TPP: US, Japan Meet to Iron Out Automobile Trade Differences

19/06/2014 12:00 - 450 Views

US and Japanese trade officials met in Washington earlier this week in an effort to resolve some of their outstanding issues related to automobile trade, with just weeks until the next meeting of chief negotiators for the 12-country Trans-Pacific Partnership (TPP) Agreement. 
 
Differences between Japan and the US – the two biggest economies in the TPP talks – on agricultural and automobile trade have been cited as the largest stumbling blocks for clinching an overall 12-country deal.
 
The two sides have therefore held a series of bilateral meetings on both topics over the past several months in an effort to reach a mutually acceptable agreement.
 
Regarding automobiles, Washington is pressing Tokyo to open its market to more imports, mainly through the removal of non-tariff barriers.
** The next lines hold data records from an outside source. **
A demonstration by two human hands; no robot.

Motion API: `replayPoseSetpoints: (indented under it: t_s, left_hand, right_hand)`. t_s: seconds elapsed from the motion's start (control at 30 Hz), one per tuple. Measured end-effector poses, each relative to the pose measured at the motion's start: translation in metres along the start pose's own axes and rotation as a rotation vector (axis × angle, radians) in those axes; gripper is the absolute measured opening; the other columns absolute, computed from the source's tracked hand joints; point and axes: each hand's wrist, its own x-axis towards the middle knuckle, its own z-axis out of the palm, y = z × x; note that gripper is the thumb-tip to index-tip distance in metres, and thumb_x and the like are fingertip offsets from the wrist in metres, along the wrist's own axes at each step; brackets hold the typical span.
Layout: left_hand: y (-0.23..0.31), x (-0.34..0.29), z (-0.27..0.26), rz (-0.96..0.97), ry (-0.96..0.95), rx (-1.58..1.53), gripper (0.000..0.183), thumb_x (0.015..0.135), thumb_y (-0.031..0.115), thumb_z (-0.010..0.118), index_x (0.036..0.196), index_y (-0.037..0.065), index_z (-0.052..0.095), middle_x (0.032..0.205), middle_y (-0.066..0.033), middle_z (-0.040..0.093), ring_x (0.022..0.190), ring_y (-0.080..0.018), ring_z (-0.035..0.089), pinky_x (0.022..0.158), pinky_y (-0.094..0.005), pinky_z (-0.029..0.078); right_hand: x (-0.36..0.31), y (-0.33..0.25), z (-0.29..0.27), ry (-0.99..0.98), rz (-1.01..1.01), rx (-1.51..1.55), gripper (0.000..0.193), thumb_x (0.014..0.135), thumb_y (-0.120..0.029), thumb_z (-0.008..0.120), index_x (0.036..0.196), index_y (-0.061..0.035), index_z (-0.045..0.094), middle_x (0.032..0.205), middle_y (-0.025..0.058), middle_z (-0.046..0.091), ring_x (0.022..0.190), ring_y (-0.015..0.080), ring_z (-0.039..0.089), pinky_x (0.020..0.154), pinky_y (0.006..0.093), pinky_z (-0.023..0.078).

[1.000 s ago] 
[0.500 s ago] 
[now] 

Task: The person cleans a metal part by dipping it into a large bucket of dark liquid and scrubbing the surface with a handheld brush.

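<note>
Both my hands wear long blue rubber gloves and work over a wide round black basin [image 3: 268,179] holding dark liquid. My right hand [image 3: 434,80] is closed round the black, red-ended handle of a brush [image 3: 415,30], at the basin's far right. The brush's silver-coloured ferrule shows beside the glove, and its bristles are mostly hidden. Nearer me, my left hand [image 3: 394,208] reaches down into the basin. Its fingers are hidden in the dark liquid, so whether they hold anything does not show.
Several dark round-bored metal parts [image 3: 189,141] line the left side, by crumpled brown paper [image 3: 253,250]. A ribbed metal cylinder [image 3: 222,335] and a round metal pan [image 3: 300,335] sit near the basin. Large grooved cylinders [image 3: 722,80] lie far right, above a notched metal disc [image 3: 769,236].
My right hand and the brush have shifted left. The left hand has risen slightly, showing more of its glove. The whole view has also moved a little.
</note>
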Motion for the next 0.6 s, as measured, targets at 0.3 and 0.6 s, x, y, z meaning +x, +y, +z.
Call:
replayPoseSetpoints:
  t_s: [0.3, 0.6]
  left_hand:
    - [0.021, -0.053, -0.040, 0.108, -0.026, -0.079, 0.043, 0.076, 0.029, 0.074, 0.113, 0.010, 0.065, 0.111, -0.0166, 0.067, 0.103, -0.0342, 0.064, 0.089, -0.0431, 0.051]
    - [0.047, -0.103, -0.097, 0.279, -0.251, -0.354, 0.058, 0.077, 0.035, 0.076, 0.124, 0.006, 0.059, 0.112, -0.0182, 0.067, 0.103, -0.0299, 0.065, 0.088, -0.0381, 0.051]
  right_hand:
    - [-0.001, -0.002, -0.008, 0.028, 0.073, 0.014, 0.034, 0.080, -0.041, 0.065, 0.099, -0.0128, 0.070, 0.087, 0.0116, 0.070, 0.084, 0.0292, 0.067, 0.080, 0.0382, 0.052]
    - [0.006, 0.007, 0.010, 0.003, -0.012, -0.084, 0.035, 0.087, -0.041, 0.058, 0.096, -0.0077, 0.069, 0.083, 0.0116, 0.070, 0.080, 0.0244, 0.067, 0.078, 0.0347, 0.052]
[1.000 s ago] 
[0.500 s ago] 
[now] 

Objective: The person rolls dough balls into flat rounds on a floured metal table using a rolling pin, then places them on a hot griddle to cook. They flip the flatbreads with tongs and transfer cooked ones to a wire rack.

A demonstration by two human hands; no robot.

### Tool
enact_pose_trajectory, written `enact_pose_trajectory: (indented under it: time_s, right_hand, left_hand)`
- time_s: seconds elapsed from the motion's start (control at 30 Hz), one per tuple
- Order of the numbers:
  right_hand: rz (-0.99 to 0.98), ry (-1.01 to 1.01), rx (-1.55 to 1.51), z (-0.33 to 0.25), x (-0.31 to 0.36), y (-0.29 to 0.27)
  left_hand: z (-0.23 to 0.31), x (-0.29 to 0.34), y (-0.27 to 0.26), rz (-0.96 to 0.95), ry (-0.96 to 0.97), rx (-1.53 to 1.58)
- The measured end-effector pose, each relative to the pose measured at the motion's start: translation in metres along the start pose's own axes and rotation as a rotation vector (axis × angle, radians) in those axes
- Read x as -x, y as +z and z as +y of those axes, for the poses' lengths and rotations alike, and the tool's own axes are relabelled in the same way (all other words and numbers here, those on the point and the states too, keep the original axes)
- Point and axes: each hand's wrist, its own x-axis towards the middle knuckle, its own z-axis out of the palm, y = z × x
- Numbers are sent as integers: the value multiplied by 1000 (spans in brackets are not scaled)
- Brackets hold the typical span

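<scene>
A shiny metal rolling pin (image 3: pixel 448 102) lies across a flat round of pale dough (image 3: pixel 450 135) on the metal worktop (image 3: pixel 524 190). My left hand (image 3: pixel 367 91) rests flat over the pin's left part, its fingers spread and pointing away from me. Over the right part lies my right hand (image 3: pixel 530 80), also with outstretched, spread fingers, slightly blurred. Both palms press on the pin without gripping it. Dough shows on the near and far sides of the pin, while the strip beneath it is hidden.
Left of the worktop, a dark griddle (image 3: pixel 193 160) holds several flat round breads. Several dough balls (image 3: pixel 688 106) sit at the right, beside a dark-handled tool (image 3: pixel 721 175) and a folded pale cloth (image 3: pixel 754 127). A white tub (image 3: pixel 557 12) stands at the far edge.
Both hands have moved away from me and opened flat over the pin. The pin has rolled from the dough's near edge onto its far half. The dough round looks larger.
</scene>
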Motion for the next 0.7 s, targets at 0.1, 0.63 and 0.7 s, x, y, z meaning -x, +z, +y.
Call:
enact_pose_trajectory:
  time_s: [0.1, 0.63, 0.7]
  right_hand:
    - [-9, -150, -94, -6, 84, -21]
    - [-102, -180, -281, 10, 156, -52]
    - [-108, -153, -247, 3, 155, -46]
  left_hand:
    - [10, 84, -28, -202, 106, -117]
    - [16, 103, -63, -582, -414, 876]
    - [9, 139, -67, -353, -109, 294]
The two sides had agreed last year that bilateral discussions on the subject – a long-standing sticking point between them – would be held in parallel to the TPP talks, as one of Japan’s conditions for entry into the overall negotiations. (See Bridges Weekly, 18 April 2013)
 
On the agricultural front, Washington had until recently been pushing for total tariff elimination, which Japan has said it cannot agree to given the domestic sensitivities surrounding farm trade. (See Bridges Weekly, 22 May 2014). 
 
Following an April summit between US President Barack Obama and Japanese Prime Minister Shinzo Abe, it appeared that Washington would settle for tariff elimination “to the maximum extent possible,” giving Tokyo some room to maintain limited protections for particularly sensitive agricultural goods like beef, sugar, and dairy.
 
This prospect has rankled the highly influential US farm lobby, which has repeatedly threatened to withhold its support for the deal if tariffs are not eliminated as previously hoped.
 
“We are not going to allow a bad deal with Japan to go forward,” said Nick Giordano, vice president of the National Pork Producers Council, which represents American pig farmers. “It’s going to invite other countries in the TPP to scale back what they are willing to give to the United States.”
 
American dairy farmers have similarly complained, with members of the National Milk Producers Federation and the US Dairy Export Council saying in a letter to the Office of the US Trade Representative (USTR) and the US Department of Agriculture that it would be “unacceptable” for Japan not to grant full access to this sector.
 
US trade officials have said that they are working with Japan to achieve the maximum possible access for American farm exports.
 
“I’m confident that TPP will cover the full range of Japanese agricultural products,” US Trade Representative Michael Froman told the Reuters news agency this week.
 
July meeting
 
This week’s two-day talks were the first since last month’s ministerial-level meeting in Singapore, where the group pledged to ramp up their negotiating efforts in order to soon clinch a deal.
 
To that end, chief negotiators are reportedly gathering the week of 3 July in Canada, in a meeting that has been termed by some officials as crucial for achieving a near-term result.
 
Even so, whether an agreement will indeed be possible this year remains in question, with Australian Trade Minister Andrew Robb recently suggesting that the talks could drag on into late 2015.
 
“It’s a very complicated thing and I think we have probably negotiated 80 percent,” Robb told AAP last week, noting that the bulk of the remaining work revolves around market access.